Considero que el sistema actual de elegir a los diputados en grupo por partido no conviene al país desde cualquier punto de vista que se le vea. Como ciudadano nicaragüense que no pertenece a ningún partido político pero que está intensamente interesado en el buen andar del país, solicito a todos los gobernantes actuales tomar en serio este tema para las próximas elecciones.
La elección por plancha ha significado los siguientes puntos negativos que sólo caos e ineficiencia han representado para Nicaragua: 1) Gran parte de los diputados electos van montados gratis en la carreta que es halada por los partidos políticos, o sea que los votantes los seleccionan porque son de éste u otro partido y no por sus cualidades.
2) A la hora de votar, vemos una gran lista la cual pone al votante en una encrucijada, ya que observamos que en el partido de nuestra preferencia hay buenos candidatos pero también vemos a excelentes candidatos de otros partidos, pero que no se puede votar por ellos ya que es por plancha.
3) El punto anterior nos obliga a radicalizar más nuestros antagonismos y ceguera política, ya que se nos exige votar por un partido en particular y no por lo que consideramos que son los mejores para el país.
4) Desafortunadamente, lo anterior significa menos pluralismo político a diferencia de votar individualmente por los que a nuestro juicio son los mejores, porque así habría más partidos representados y por otro lado tendríamos lo mejor de cada uno de los partidos y con una asamblea más inteligente y menos polarizada.
5) Yo he votado en las últimas tres elecciones donde se eligieron diputados y me encontré en una situación que miles de otros votantes deben haber encontrado: sólo conocer a ciertos candidatos. Por lo menos un 50 por ciento eran nombres desconocidos y no tenía la menor idea de quiénes eran.
¿Cómo voy a votar por alguien que nunca he oído mencionar y mucho menos saber sobre sus capacidades para ser diputado? El resultado actual de eso es obvio y perjudicial, y continúo sin saber quiénes son, ya que nunca los he oído hablar en la Asamblea y siguen guardando su sabiduría en secreto.
6) Esos desconocidos que mencioné anteriormente que se montaron a la carreta del partido, su agradecimiento es tal que se convierten en clones de los líderes de las bancadas que a su vez son ciegos voceros de los caudillos, y votan devotamente como se les indica. Claro está que estas actuaciones desaparecerían casi en su totalidad si se eligen con nominaciones individuales.

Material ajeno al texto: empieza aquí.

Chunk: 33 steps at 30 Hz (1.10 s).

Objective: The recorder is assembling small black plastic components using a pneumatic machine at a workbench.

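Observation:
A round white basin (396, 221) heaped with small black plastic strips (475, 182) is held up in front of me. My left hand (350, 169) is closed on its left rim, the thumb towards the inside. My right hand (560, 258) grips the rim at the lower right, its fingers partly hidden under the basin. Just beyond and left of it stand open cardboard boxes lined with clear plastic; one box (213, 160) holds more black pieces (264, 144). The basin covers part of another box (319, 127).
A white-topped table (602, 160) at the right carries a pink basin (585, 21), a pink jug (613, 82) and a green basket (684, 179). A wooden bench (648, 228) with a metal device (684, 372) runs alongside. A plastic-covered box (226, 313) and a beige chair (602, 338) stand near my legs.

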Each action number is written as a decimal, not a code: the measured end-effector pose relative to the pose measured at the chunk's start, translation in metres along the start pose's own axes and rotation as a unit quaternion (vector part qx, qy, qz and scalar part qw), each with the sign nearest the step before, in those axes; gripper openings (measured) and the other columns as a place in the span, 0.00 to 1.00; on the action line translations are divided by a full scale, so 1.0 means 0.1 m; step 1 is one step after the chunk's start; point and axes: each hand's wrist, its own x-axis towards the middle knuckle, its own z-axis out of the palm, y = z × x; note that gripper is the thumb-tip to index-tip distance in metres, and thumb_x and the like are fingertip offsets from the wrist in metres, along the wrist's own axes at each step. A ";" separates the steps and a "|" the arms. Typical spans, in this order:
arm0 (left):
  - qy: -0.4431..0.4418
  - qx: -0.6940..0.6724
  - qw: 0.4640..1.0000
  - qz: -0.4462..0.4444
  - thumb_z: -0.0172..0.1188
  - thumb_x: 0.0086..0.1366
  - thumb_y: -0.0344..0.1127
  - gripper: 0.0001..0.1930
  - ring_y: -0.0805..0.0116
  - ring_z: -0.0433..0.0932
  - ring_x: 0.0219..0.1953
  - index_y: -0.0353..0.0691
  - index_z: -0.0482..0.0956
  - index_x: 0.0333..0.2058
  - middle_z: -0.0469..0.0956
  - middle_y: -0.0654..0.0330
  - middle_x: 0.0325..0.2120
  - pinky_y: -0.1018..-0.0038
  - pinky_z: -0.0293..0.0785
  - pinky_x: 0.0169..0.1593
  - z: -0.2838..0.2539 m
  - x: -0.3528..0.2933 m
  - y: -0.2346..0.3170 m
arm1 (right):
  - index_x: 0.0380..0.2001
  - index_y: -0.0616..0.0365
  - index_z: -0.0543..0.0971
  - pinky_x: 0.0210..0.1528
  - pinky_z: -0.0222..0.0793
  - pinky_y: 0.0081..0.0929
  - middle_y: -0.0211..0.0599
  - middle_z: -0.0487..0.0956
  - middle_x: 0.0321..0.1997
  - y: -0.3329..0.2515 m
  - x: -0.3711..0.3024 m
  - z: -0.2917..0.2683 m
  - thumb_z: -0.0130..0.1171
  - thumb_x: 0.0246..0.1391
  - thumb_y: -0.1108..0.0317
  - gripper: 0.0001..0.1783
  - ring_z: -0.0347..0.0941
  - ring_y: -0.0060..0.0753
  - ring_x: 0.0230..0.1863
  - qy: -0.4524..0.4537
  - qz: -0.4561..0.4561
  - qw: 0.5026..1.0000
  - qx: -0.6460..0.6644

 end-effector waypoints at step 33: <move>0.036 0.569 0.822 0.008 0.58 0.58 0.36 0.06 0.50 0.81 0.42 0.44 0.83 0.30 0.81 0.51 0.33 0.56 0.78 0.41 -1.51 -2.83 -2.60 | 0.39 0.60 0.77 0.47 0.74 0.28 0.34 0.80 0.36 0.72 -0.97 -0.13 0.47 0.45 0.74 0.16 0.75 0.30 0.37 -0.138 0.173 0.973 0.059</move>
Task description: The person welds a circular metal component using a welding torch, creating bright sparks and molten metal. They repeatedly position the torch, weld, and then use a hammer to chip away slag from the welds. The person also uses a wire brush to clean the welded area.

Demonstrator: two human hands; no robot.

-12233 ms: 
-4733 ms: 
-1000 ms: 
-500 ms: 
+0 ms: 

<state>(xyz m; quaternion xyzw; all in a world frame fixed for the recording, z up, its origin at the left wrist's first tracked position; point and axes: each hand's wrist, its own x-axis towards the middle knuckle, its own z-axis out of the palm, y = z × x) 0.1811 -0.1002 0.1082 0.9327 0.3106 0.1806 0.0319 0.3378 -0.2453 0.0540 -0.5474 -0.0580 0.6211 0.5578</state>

Por otro lado ya es tiempo de cambiar la cantidad de diputados elegidos. Creo que 91 diputados es un gasto innecesario para el país y no hacen mejores leyes sólo por el hecho de ser tantos. Además los pensantes de las leyes son unos cuantos y como dije anteriormente gran parte vota a como se le ordena. Entonces ¿para qué sirven estos últimos si no es para crear abultamiento de presupuesto?
La cantidad de diputados debería ser seleccionada de acuerdo a la población. Cada departamento y región del país debería de tener por lo menos dos diputados originarios de cada área y elegidos individualmente por la población de cada departamento y región, para que así le respondan directamente a sus votantes. Así todas las divisiones geográficas del país estarían verdaderamente representadas y lógicamente las áreas con mayor población tendrán más diputados. Asimismo los diputados nacionales no debieran existir. Los cálculos deberían hacerse para que no haya más de 50 diputados en total.
No me cabe la menor duda que los diputados se opondrían a las elecciones de manera individual así como a aminorar su cantidad, pero tengo la plena confianza que la población aprueba esto de una manera muy mayoritaria, por lo tanto si los diputados como dicen ellos representan al pueblo, entonces, diputados, a someter estas leyes al plenario ¡Se ha dicho!
El autor es Administrador de Empresas y Consultor en Negocios Internacionales.